Van der Wiel started his playing career at RKSV DCG in Amsterdam. At age seven, the young defender was scouted by AFC Ajax and brought to the Ajax Academy at "De Toekomst". In 2002, Ajax sent the player away to HFC Haarlem due to the player having a "mentality problem". Talking about his period at Haarlem, Van der Wiel has said, "When I was there I realized how spoiled I was. At Ajax everything was always well organized. We received a new kit every season and were picked up with minivans and brought to the club. At Haarlem I arrived in a totally different world. The accommodation was much worse, we played in five-year-old outfits, and had to find our own way to the trainings. The atmosphere was better though, much more relaxed than at Ajax. The period at Haarlem was good for my social development. It was a wake-up call for me." In 2005, Ajax approached him once again and brought him back to the academy. His second stint at the club proved to be a much more successful experience, resulting in him signing his first professional contract, effectively starting from July 2006. Following the departure of youth captain Donovan Slijngard, Van der Wiel was made captain of Jong Ajax.

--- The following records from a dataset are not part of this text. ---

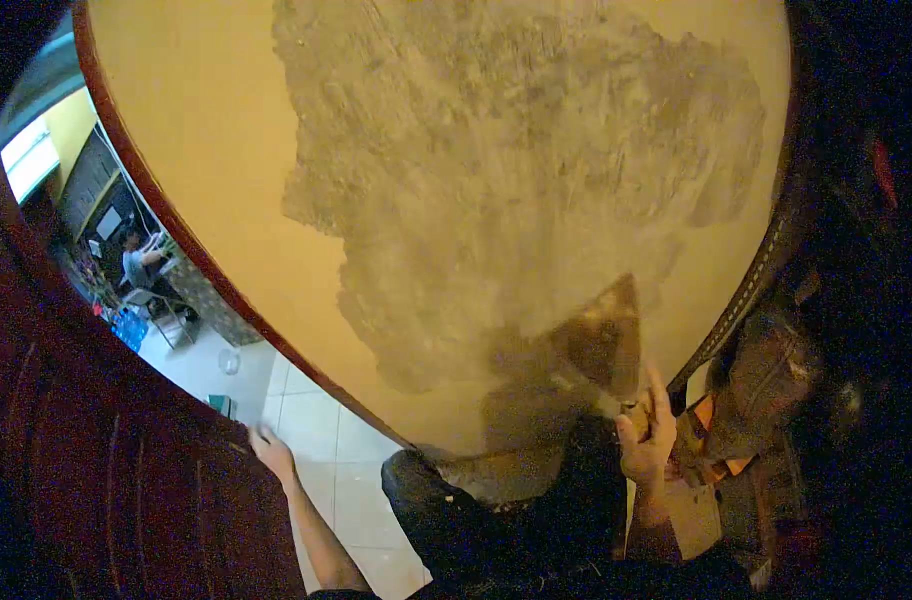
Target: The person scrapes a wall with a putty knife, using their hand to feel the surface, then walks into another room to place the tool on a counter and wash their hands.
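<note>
My right hand (651, 435) is wrapped round the handle of a wide triangular putty knife (601, 345), whose blade lies on or close to the yellow wall (216, 130). Above the blade, a large patch of grey-brown plaster (516, 150) with a ragged edge covers much of the wall. At the lower left, my left hand (270, 447) rests its fingers on the edge of a dark red wooden panel (146, 470).
Through the opening at left, a person (141, 262) sits on a chair (161, 308) in another room. White floor tiles (311, 420) show below the wall. Dark cluttered objects (756, 400), hard to make out, stand at right.
</note>
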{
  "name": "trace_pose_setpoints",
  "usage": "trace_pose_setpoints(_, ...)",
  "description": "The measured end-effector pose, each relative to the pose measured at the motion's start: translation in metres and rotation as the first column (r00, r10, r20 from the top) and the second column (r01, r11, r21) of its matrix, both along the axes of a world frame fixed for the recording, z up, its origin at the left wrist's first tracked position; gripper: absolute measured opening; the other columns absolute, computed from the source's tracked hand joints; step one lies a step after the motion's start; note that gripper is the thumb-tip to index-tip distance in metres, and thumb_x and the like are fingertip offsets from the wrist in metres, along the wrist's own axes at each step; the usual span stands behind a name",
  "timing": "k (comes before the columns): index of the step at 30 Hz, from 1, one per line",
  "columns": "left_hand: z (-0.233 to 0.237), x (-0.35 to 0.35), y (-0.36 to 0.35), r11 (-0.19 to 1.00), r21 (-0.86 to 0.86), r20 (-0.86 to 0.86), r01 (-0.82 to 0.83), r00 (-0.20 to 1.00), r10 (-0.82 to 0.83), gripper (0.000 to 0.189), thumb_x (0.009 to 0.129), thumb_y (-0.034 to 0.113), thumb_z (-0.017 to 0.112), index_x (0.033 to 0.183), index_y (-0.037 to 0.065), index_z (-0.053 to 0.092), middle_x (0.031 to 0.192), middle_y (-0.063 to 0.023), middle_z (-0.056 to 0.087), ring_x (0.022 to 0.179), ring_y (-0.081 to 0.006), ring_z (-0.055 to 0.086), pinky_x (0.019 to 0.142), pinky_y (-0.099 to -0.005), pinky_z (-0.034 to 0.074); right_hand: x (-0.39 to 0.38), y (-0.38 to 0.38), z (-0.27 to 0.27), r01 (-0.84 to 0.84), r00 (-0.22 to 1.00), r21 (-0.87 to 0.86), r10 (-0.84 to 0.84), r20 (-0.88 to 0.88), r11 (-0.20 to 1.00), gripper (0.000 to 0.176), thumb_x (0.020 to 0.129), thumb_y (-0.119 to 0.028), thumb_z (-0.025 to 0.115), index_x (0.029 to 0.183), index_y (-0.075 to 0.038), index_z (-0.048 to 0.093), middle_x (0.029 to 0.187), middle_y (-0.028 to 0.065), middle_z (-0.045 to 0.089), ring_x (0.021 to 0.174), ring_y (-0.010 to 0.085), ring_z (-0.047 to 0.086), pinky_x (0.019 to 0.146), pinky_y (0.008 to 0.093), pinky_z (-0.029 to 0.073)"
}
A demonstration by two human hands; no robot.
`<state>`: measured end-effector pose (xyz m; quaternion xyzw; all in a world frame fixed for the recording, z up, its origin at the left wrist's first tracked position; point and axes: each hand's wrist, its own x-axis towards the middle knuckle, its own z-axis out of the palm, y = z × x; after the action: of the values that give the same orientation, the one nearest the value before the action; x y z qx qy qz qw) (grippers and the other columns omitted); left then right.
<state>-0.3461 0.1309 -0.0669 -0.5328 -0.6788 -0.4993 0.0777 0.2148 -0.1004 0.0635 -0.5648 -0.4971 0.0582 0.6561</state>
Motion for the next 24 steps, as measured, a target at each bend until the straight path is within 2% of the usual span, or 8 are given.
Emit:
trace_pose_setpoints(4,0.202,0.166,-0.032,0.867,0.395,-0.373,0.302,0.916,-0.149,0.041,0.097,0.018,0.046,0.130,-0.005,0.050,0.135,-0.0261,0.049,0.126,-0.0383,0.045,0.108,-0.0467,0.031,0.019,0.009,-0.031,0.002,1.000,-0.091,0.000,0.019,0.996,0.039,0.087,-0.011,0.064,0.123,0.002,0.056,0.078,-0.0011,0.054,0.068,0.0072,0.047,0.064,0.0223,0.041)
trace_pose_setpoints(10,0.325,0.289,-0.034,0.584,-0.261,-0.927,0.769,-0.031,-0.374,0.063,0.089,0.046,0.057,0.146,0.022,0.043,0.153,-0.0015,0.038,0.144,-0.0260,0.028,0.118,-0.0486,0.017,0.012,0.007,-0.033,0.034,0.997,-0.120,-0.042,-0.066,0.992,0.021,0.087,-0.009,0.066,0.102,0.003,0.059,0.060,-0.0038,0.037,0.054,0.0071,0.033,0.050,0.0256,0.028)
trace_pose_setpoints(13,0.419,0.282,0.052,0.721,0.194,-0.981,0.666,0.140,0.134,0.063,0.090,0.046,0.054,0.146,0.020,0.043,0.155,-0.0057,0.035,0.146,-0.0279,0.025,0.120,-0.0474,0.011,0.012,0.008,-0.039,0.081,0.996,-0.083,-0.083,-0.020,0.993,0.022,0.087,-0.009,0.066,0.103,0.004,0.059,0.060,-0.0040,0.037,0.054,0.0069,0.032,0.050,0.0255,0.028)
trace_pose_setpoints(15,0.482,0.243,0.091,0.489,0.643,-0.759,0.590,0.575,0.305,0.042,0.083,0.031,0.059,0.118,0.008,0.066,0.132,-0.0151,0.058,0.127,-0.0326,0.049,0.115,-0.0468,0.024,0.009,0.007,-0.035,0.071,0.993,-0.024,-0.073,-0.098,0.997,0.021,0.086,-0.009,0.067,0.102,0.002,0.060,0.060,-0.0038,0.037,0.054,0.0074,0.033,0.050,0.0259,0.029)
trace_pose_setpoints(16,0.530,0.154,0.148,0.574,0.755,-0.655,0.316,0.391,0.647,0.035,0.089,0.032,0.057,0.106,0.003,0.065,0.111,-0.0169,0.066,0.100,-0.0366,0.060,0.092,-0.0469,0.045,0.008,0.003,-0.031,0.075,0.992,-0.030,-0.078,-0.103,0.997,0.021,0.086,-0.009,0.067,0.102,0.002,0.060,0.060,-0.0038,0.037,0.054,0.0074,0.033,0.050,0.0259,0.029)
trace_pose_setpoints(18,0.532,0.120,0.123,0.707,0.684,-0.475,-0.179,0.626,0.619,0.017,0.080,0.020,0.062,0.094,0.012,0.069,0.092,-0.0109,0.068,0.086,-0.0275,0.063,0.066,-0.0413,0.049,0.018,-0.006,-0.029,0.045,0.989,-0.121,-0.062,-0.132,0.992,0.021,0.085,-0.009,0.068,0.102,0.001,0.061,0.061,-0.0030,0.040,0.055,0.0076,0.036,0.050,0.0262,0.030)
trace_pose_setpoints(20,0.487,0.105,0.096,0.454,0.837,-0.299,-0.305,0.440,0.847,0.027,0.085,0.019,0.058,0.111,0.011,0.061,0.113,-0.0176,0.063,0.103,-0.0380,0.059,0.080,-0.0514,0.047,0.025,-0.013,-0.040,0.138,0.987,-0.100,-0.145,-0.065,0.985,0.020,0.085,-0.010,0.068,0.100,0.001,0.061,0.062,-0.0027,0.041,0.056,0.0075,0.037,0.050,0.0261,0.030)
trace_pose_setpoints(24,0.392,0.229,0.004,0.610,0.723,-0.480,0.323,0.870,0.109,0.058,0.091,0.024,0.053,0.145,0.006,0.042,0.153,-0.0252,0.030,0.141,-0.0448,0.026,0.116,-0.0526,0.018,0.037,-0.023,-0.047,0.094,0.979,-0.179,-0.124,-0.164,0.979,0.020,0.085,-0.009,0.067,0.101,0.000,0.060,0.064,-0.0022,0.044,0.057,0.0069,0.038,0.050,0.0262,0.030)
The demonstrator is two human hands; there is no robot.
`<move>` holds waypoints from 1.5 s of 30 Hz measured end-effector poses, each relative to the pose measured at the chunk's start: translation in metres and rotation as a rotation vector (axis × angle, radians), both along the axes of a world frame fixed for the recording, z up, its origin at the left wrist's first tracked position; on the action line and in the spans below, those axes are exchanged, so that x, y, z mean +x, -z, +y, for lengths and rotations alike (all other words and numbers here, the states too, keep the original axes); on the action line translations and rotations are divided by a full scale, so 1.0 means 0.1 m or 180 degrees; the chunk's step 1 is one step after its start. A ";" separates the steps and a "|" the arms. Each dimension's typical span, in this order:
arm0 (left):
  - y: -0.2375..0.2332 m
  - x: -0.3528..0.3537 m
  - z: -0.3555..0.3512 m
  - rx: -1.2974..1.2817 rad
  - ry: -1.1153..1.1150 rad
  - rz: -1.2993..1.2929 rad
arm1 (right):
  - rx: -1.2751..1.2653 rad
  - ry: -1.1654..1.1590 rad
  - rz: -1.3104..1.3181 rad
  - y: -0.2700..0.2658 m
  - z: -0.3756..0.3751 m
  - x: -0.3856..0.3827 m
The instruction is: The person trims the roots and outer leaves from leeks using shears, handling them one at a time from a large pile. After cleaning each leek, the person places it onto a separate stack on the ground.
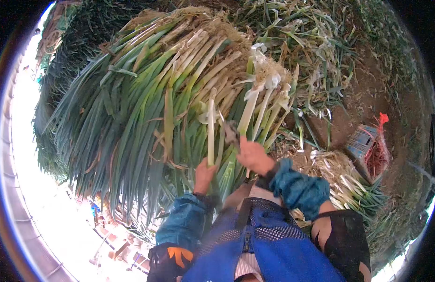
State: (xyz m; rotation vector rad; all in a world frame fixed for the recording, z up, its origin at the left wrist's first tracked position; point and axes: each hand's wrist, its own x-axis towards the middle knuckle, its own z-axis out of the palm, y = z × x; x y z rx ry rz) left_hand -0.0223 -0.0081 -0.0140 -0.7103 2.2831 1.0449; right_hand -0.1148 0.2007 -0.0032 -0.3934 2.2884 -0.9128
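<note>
Teal sleeves (299, 188); blue mesh vest (274, 244)

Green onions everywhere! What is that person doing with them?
A person in blue sleeves is at a big heap of green onions. The left hand grips one pale stalk from it. The right hand is closed around what looks like a small dark tool, beside that stalk. A smaller pile lies on the dirt to the right, near a red mesh bag.
</note>
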 end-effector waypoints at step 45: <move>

Van der Wiel made his professional debut for Ajax on 11 March 2007 in a 4–1 away win against Twente, coming on as a substitute for Jaap Stam. He would play three more matches that season. At the end of the 2006–07 season, Van der Wiel signed a four–year contract with the club, keeping him until 2011.

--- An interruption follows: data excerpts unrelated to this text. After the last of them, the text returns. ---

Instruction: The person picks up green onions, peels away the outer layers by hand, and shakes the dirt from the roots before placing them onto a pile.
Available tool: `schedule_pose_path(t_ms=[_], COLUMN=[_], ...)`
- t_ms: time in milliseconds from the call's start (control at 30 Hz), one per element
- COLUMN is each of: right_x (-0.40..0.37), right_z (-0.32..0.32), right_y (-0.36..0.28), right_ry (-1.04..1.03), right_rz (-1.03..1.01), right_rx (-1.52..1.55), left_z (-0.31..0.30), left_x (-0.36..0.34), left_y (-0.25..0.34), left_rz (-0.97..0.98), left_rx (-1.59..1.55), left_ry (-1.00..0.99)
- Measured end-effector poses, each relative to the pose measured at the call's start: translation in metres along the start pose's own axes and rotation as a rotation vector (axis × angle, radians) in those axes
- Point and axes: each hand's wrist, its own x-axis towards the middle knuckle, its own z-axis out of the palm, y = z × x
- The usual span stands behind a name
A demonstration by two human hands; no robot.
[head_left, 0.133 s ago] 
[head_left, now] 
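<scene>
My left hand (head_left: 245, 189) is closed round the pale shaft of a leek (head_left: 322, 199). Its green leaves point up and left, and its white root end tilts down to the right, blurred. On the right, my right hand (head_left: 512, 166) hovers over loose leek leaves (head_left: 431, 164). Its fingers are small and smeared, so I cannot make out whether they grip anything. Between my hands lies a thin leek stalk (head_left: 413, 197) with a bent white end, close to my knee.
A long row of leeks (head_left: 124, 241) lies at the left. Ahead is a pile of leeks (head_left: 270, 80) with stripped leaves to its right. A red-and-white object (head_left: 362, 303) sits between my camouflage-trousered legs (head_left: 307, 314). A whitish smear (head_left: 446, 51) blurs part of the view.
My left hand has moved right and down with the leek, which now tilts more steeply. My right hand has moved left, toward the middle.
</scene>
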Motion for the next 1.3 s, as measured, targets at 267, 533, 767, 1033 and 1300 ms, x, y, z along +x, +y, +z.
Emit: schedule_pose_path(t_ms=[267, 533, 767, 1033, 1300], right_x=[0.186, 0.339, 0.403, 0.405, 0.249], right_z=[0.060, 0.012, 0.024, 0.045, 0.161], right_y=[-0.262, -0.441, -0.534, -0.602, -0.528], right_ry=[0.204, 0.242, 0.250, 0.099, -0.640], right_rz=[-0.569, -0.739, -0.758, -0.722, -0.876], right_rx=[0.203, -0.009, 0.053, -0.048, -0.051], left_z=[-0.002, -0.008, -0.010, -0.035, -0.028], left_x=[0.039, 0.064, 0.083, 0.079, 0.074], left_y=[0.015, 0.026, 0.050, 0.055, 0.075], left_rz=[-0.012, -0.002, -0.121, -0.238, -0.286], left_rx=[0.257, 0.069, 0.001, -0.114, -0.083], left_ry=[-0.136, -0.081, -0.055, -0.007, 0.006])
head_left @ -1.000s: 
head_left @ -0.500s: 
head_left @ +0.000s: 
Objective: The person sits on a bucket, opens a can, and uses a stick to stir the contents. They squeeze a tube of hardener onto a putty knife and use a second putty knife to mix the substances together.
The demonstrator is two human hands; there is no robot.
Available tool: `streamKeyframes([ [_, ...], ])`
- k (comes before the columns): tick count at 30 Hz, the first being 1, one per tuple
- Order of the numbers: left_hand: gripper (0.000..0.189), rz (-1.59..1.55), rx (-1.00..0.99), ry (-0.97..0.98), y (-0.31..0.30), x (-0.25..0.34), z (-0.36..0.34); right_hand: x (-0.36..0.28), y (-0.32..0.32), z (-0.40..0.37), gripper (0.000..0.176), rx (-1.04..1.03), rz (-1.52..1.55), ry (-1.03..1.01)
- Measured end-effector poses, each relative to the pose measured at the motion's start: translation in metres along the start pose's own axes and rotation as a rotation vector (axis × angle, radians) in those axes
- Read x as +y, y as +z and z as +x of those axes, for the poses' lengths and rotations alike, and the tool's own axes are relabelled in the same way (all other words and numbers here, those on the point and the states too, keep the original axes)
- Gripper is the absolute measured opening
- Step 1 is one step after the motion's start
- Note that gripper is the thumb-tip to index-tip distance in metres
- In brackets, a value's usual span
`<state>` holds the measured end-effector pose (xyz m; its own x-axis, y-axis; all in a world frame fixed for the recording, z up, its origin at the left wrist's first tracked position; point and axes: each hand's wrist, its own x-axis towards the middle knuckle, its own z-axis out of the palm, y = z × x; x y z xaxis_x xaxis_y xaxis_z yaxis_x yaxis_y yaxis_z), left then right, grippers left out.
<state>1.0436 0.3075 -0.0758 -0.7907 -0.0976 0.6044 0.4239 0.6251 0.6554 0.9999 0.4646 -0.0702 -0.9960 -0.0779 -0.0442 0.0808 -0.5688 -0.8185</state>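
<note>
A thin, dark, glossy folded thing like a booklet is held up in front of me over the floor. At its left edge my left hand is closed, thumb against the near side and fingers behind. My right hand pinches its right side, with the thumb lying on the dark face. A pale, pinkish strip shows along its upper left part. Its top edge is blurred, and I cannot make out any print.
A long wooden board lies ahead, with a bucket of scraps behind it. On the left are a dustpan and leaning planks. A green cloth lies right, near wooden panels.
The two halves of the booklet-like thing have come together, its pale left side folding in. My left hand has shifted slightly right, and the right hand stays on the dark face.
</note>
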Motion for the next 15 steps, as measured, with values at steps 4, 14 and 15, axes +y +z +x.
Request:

At the start of the 2007–08 season, Van der Wiel participated in the 1–0 victory over PSV in the battle for the Johan Cruyff Shield, resulting in winning his first career trophy. In a 1–0 win over Dinamo Zagreb in the first round of the UEFA Cup on 20 September 2007, his performance was praised by manager Henk ten Cate. A knee injury kept him out for most of the 2007–08 season.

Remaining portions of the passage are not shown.